Because there is more to life than me, there is more to life than this.
Run, run as you ran to the disciples
to tell them I was missing,
run
and tell them
that I am alive!
And Mary, Mary Magdalene,
the one who only knew death, now
knew life
and she turned
and ran, ran again
through that garden
that once had been
cold and grey
but now was bursting with growth,
full of avian alleluias,
ran through the gate
startling the guard,
through the streets
once dark and silent,
pushing past the donkey cart
making early morning deliveries,
throwing a coin to the child begging in a doorway,
waving as she passed
arriving outside
the house where the disciples were staying
and banging on the door,
‘He’s risen, don’t you know?
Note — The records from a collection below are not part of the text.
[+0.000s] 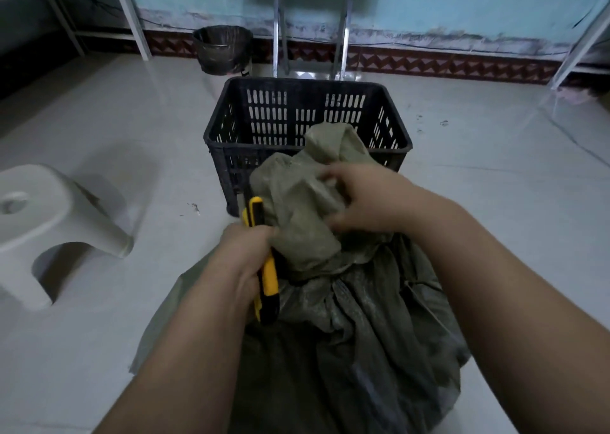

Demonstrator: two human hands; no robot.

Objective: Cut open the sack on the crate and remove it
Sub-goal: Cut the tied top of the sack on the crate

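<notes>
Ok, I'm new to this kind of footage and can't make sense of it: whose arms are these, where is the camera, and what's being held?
There is no machine here. A person wears one camera on the head, so you look down along their own two arms. The left hand grips a yellow knife. The right hand grips the bunched top of a green sack. Behind the sack, a black crate stands on the floor. A white stool is at the left, and a bin is by the wall.
</notes>
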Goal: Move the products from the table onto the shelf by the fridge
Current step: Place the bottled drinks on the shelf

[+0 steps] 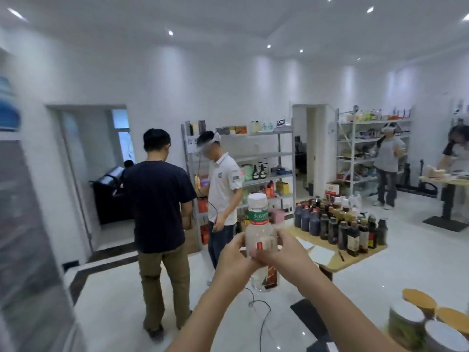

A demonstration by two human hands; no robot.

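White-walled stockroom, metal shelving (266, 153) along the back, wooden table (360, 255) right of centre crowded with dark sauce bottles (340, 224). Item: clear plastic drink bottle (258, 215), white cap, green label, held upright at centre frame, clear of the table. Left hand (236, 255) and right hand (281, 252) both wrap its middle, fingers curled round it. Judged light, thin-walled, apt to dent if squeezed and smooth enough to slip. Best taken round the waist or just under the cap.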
He’s risen!’
…
All Mary Magdalen knew when she went to the tomb
that very first
Easter morning,
all she knew
was death.
But what she discovered
was life.
When all she had smelled
was decay,
she smelled creation.
Where all she had seen
was a blackened hole,
she saw
the face of her friend.
Where all she had heard
was silence,
she heard birds singing
and the voice of her teacher, her Saviour.
She was as good as dead.
And that first Easter morning
life chose her,
and she embraced it.
It’s so easy
to be fixated on death,
isn’t it?
Bombs exploding in an airport,
a train station,
photographs
of bewildered passengers
clothes torn away, wounds bleeding.
An ocean away but far too near,
bringing back memories
of a day of destruction
fifteen years ago.
Political campaigns
threatening chaos and carnage
if you vote the wrong way.
And in our own lives
the sadness
of relationships torn
and promises broken
and dreams disappointed.
And especially
as we gather around the table
for a holiday celebration
memories
of those who are not with us,
death made visible.
Like Mary,
we know
death.
But death
is not all there is.
As Mary discovered
when she turned
and saw her Lord.
And life
chose her.
Life, in all its fulness,
and she went
rushing to tell the disciples,
He is risen!
And with her,
in the resurrection of our Saviour
we can
know life.
Life in all its colour,
life in all its clamour,
life in all its sweetness.
In Christ, life has chosen you.
Embrace it!
And run,
tell the world
Death is defeated.
Life is triumphant.
Christ is risen!
Reference:
Flannery O’Connor, (1969) ’The Nature and Aim of Fiction,’ p. 73 in Mystery and Manners by
Flannery O’Connor, eds. S. and R. Fitzgerald (1969). New York: Farrar, Straus and Giroux.
Raewynne Whiteley is Diocesan Discipleship and Vocations Missioner in the Diocese of Southwark and author of Get Up Off Your Knees: Preaching the U2 Catalog (with Beth Maynard), and Steeped in the Holy: Preaching as Spiritual Practice.